All the hard work paid off, however, and after a lot of phone calls and creating a buzz about his band, things started to happen. They toured with great bands, played in front of huge crowds and had their music all over the place, including being heard on the popular MTV program The Real World Denver.

With the success of Wood's hard work, musicians looking to make it in the music industry started asking him for advice. A friend of his encouraged him to write a book about his experiences in 2005, which he did, but he didn't put a lot of effort into making it a publishing success until this year. A newly revamped version is now available and selling well on websites such as amazon.com and others.

If that weren't enough, Wood has returned to Nepean on a more permanent basis as a teacher in the Pre-Music Production program at Algonquin College. "Right now my number one focus is teaching these kids the music business," says Wood.

Expanding on the information in his book, Wood gives students some of the tools and information they will need to make a crack at the music industry. Also like his book, he has a lot of guest speakers give their own advice to the students.

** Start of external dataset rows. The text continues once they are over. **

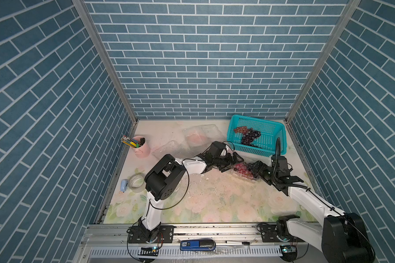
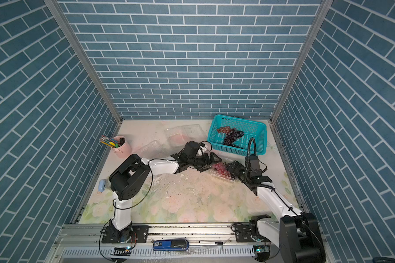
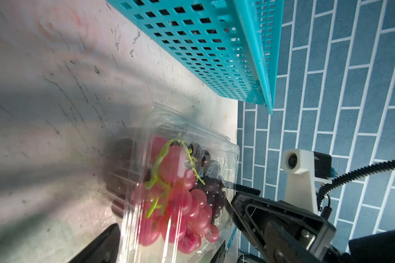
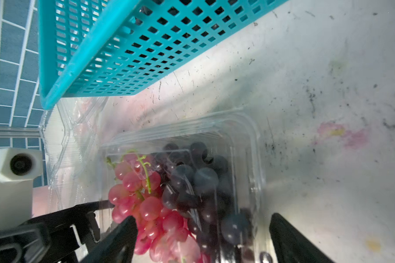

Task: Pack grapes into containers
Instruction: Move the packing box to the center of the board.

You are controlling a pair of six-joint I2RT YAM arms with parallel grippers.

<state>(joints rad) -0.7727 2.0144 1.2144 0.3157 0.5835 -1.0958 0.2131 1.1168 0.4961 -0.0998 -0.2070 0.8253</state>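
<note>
Both top views lose much of the filled box point(image 1: 246, 175) behind the left end effector point(image 1: 234, 164) and right end effector point(image 1: 252, 168). The empty boxes point(image 1: 196, 136) behind are too faint to outline. The left arm point(image 1: 164, 177) covers part of the tape point(image 1: 136, 181). The basket point(image 3: 203, 50) runs off the frame in each wrist view, as do the fingers point(image 4: 121, 239), and the table point(image 3: 32, 136) blurs.

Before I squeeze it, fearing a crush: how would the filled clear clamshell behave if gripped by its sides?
The clamshell has thin clear walls, likely to flex. The grapes filling it probably keep it from tipping. Its glossy plastic may slip.
</note>
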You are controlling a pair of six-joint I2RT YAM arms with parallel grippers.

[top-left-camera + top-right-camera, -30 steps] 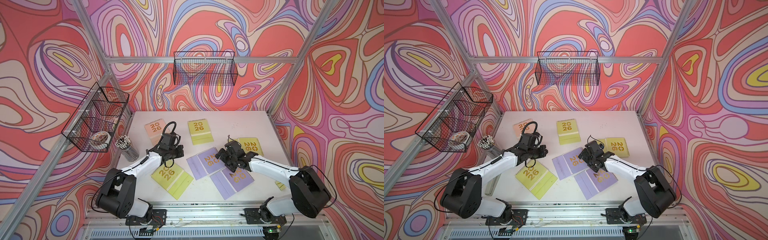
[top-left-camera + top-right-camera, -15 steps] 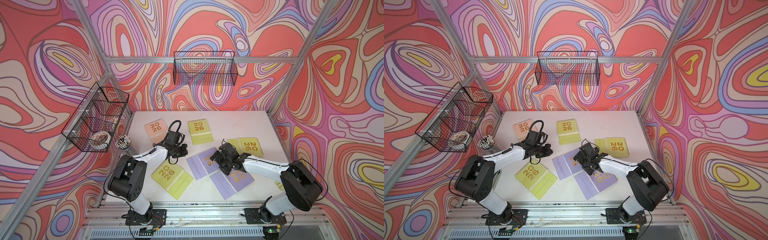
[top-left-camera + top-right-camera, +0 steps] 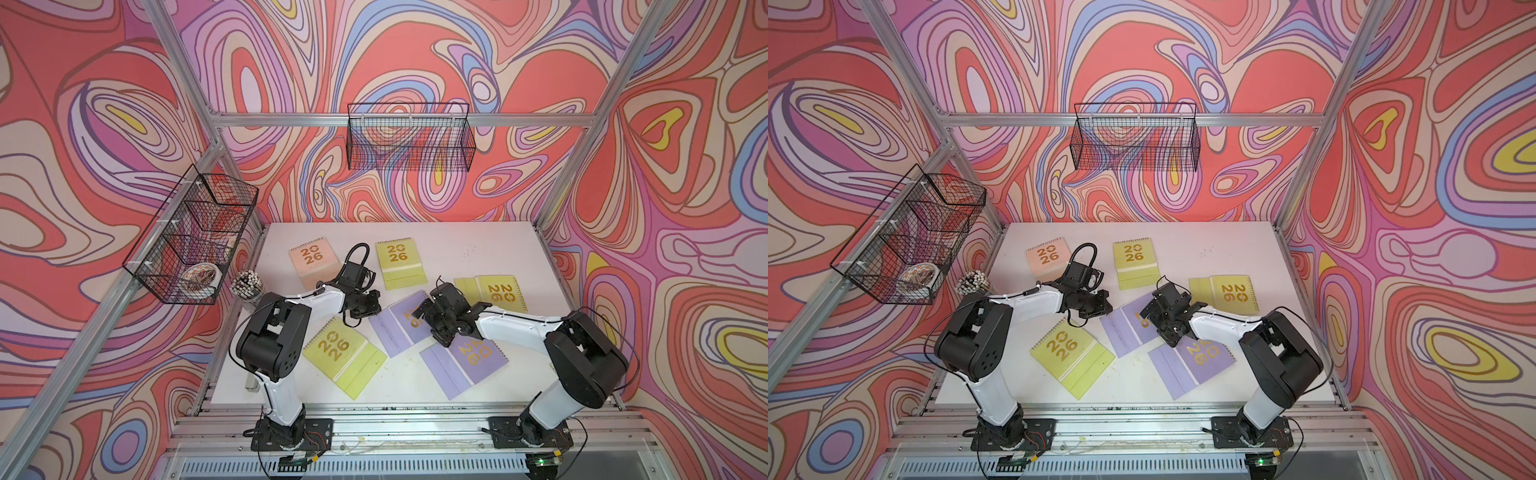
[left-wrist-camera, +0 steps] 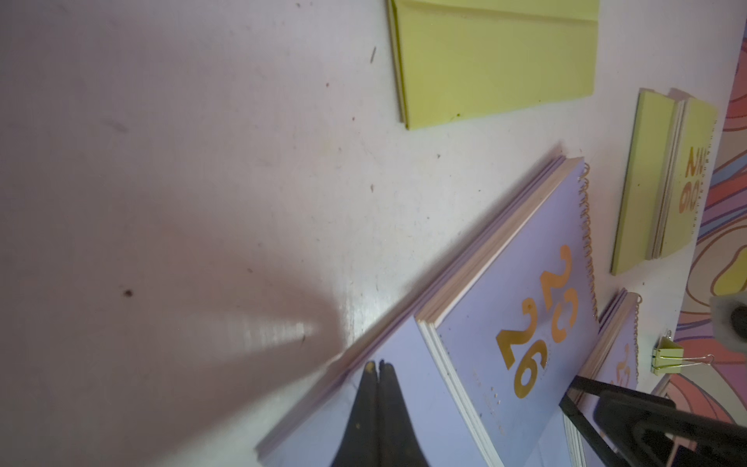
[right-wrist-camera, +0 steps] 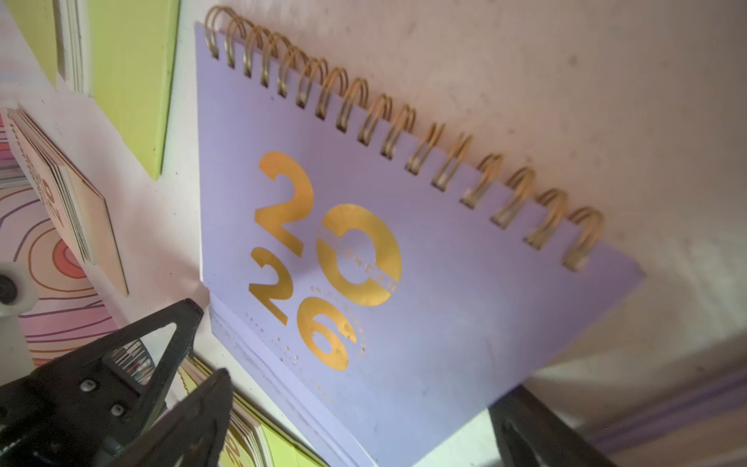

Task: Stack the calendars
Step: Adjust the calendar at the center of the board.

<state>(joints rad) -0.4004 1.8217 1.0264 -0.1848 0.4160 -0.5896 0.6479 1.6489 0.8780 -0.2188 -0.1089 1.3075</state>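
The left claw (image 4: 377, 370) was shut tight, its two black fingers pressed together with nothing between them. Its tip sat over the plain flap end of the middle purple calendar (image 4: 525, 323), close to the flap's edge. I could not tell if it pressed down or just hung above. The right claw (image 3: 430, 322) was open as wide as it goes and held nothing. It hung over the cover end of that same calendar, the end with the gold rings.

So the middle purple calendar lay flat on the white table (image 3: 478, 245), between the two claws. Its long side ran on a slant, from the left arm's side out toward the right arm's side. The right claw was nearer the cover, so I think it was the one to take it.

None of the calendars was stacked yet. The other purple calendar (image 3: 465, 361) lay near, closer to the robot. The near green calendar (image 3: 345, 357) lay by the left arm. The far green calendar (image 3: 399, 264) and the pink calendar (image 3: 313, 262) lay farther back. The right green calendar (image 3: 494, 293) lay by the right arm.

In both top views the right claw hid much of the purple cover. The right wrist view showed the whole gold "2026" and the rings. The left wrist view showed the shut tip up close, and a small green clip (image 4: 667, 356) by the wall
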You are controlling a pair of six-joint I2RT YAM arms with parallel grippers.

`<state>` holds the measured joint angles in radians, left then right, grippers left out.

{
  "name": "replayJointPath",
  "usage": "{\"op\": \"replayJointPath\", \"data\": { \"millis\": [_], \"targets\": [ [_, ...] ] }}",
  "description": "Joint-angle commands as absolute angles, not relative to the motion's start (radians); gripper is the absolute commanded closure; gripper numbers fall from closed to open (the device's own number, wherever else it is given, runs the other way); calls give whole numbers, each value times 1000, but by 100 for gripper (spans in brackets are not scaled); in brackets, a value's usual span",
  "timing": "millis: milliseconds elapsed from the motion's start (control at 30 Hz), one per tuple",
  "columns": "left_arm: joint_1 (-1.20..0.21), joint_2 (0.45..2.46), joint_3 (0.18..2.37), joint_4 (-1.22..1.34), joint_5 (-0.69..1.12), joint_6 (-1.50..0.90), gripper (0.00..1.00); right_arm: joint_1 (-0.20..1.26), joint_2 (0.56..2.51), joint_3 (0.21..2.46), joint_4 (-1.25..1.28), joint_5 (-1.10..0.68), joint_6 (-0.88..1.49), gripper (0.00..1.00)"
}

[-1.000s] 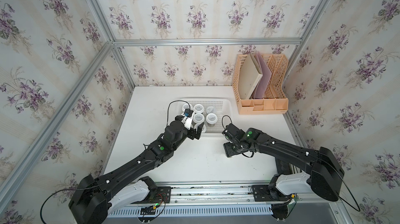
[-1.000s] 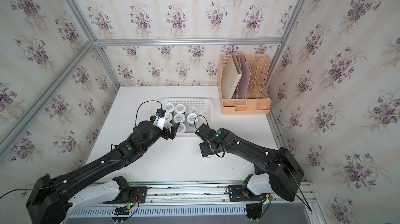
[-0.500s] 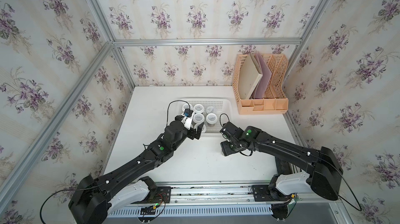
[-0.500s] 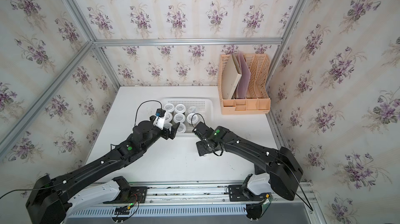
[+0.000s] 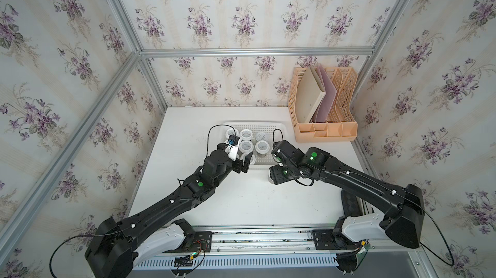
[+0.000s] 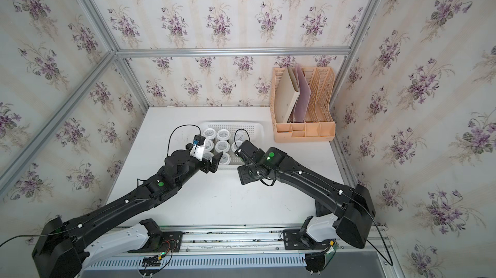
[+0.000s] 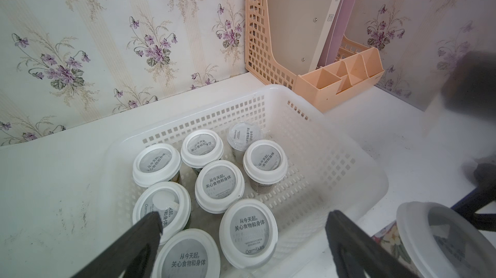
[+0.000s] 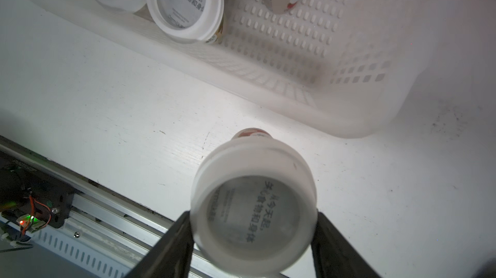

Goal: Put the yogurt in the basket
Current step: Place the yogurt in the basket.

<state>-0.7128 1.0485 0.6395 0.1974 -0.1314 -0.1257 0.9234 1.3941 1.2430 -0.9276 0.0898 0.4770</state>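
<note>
Inside the basket (image 7: 316, 139) eight yogurt cups (image 7: 219, 186) stand upright, bunched toward the end farthest from the file rack (image 7: 271, 56) — the end nearer the rack is bare mesh. One of the eight, at the back of the cluster, shows a flat grey top without the thick white rim of the others. The ninth cup (image 8: 249, 172) is outside the basket, just beside its near long wall. The right gripper (image 8: 252, 219) is clamped on its lid, a finger on each side. Whether its base rests on the table (image 8: 134, 107) or hangs clear of it I cannot tell. The left gripper (image 7: 244, 216) is spread wide and holds nothing, hovering above the cups at the basket's near corner. By my reckoning the job is nearly finished — eight in, one to carry over the wall and set down in the bare part. Count: nine cups, one basket, one rack, two grippers.
</note>
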Motion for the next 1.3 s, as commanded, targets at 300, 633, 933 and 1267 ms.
{"op": "replayJointPath", "data": {
  "millis": [300,633,933,1267],
  "targets": [
    [-713,1046,644,204,-140,-118,1,923,1456,1402,-996,144,437,31],
    [-713,1045,645,204,-140,-118,1,906,1519,1502,-1004,161,409,31],
    [-712,1048,645,204,-140,-118,1,868,1562,1554,-984,149,375,31],
    [-713,1055,650,202,-139,-118,1,841,1605,1594,-966,138,348,32]
  ]
}}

"It's just taken off. It's a very, very popular course," says Lou DiMillo, coordinator of the program.

Wood suits the course perfectly. Meant as an introduction into the music business, the program is a certificate course that gives people an idea of what to expect. There are few people better than Wood to give a realistic snap shot of the industry.

"He's young. He's in the scene," says DiMillo. "When he gets his mind set on certain things he goes for it."